I'm not familiar with Werner. No.
Good. Good. I have forgotten some of the things that I learned about him. So we're both going to be getting reacquainted with Werner.
I wrote this episode a few weeks ago.
I've heard of him.
Oh, that's good, Sophie. What have you heard of Werner Erhard?
He's like a self-help. He wants self-help education type dude, right?
Now, Sophie, did you hear about him from the episode script that I just said?
No, I didn't. I did not. I studied psychology in college and his name came up.
Yeah. Wow. Wait a big time us with your fancy college degree, by the way.
I'm sorry. I'm educated.
Yeah. Edgy and educated.
Just put down my scotch.
According to market data enterprises, the market for self-improvement literature and other self-help products grew by 50% in the years from 2000.
In 2004. I don't know if that has anything to do with 9-11, but let's just say it does.
Sure.
Today, the self-improvement industry is worth close to $11 billion a year.
And US sales of self-help books grew by 11% per year from 2013 to 2019.
A rate of increase that is unequaled in publishing.
I don't believe any other category has grown by this much.
The number of self-help titles in publication tripled during that period from more than 30,000 to around 85,000.
Right now, some top shelf. I don't think that exists, period, because they're all pretty trashy.
But right now, some top self-help books include The Mountain is You, Transforming Self-Sabotage into Self-Mastery by Brianna Wiest.
And according to the Amazon description, it's filled with pseudoscientific nonsense like this.
But by extracting crucial insight from our most damaging habits, building emotional intelligence by better understanding our brains and bodies,
releasing past experiences at a cellular level, and learning to act as our highest potential future selves,
we can step out of our own way and into our potential.
It's that line about at a cellular level that makes me know, oh, there's gonna be some horseshit in this.
Yeah. Listen, as a woo-woo girl myself, I understood all the language,
but I'm also very skeptical of who is shilling this stuff out and where it's going.
Yeah, the idea that this person has studied anything at a cellular level is probably laughable.
What's great, what I love about shit like this is that it makes it clear, number one, what a genius LRH was.
I'll run Hubbard, because all that releasing past experiences at a cellular level, that's thetans, right? That's ingram shit.
All of this shit eventually loops back to being Scientology if you get it to it enough, and I just appreciate that.
So let's all pour one out to LRH.
I'm gonna keep my drink in my cup, Robert. I don't want to give anything to LRH.

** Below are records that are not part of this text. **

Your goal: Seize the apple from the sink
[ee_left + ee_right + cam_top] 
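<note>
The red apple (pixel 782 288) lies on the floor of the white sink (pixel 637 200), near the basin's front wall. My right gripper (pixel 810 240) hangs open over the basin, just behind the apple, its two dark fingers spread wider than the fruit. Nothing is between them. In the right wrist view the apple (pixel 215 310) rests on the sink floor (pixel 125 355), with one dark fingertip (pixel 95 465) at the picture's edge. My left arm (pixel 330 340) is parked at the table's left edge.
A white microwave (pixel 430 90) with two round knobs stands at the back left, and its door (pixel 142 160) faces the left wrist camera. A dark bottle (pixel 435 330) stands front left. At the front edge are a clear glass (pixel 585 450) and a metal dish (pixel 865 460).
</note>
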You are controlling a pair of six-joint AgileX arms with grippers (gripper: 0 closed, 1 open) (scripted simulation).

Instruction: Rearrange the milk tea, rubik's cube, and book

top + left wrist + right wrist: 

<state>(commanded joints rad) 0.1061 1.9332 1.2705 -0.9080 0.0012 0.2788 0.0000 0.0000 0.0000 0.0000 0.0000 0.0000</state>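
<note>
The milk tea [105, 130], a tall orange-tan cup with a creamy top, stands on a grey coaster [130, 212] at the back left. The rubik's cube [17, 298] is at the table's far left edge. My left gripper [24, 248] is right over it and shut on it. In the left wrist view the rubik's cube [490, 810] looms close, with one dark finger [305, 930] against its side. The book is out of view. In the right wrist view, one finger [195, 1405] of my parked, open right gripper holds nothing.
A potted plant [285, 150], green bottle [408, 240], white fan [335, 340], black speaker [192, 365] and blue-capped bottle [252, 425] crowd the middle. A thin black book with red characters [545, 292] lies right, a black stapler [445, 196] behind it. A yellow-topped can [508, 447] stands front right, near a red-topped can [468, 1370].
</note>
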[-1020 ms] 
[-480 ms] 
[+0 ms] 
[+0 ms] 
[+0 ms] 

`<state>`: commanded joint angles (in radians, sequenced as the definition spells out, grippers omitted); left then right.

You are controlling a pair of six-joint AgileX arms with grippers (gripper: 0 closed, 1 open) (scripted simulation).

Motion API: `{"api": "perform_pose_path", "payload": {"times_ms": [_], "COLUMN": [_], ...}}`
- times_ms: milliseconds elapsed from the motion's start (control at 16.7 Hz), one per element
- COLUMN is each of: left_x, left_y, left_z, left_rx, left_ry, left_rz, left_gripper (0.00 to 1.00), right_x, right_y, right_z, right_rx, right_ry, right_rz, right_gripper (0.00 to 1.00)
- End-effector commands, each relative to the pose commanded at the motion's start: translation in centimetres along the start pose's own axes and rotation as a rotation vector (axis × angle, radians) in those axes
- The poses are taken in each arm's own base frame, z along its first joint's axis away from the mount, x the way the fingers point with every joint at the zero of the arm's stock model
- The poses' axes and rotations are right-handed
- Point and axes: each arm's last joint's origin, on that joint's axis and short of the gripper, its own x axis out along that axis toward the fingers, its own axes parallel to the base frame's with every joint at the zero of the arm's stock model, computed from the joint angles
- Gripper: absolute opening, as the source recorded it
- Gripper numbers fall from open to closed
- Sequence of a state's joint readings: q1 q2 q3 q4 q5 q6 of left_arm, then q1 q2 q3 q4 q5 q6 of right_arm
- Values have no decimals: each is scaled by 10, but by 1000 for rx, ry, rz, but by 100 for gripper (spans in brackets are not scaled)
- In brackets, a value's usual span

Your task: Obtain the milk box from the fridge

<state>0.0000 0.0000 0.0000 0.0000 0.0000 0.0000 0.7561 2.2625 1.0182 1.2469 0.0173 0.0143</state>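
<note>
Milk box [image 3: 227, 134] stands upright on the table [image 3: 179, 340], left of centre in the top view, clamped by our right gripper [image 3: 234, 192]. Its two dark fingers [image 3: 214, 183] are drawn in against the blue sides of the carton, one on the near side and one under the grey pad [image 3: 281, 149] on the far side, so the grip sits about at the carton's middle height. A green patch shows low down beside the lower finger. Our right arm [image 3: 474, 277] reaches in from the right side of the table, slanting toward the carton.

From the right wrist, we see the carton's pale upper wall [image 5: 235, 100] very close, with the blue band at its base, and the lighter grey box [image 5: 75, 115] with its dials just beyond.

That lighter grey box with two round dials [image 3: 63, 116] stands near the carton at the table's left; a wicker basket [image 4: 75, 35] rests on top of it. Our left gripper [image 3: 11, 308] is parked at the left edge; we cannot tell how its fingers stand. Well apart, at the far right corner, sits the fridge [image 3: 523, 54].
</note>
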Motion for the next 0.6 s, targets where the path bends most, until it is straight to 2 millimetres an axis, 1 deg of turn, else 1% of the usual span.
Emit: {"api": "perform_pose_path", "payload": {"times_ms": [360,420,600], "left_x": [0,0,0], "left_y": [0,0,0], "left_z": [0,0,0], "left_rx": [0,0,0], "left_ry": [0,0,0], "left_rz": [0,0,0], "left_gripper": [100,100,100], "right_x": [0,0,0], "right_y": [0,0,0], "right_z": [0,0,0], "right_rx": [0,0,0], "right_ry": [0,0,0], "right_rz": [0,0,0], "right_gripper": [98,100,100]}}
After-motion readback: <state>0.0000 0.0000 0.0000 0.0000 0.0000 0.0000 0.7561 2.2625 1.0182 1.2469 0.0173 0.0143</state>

Oh, no. What do you got against Lafayette Ronald Hubbard?
I feel the same.
Wow. This feels like a kind of bigotry.
Okay.
This is religious discrimination.
Let's calm that down real quick.
Brianna's author page on Amazon gives us this profound quote.
I believe that the root of being human is learning how to think.
From this we learn how to love, share, coexist, tolerate, give, and create.
I believe the first and most important duty we have is to actualize the potential we were born with, both for ourselves and for the world.
The unspoken line of everything I write is, this idea changed my life.
I hope my books do that for you. I hope they deeply inspire you, and I hope they help you to become the person you've always wanted to be.
Let's really break that down.
So she said, think.
Thinking is the number one thing people should do, which, Brianna Boo, I mean...
You're already doing it.
You really sat in the bar low.
Yes. Good work, Brianna.
Your synapses should be firing. Thank you.
Yes, indeed.
An essential part of humanism.
Do not experience brain death. Good advice, Brianna.
Let's all keep avoiding that.
So other recent top self-help titles include,
Don't Believe Everything You Think While You're Thinking is the Beginning and Ending of Suffering.
The Amazon page for this bad boy informs me that more than a thousand Kindle readers have highlighted this passage from the book.
Therefore, it's not what we're thinking about that is causing us suffering, but that we are thinking.
Which could either be some complicated Buddhist theory, or...
And I think this is more likely, is probably some weird mindfulness shit.
Yeah.
I love that. It's a little victim-blamey.
Man, if all those Holocaust survivors had just been pure vibes, they would have been doing better.
The other thing is it contradicts her first statement about thinking being the most essential part.
Oh, that's another one.
Oh, this is a different person.
Yeah, this is some different broads.
Oh, okay, yes.
I forget who.
I just was looking through some recent self-help hits.
Oh, Valley.
But yeah, I feel like if you're... I do think that's a smart attack that Brianna went through, because if you're really trying to get people who will be...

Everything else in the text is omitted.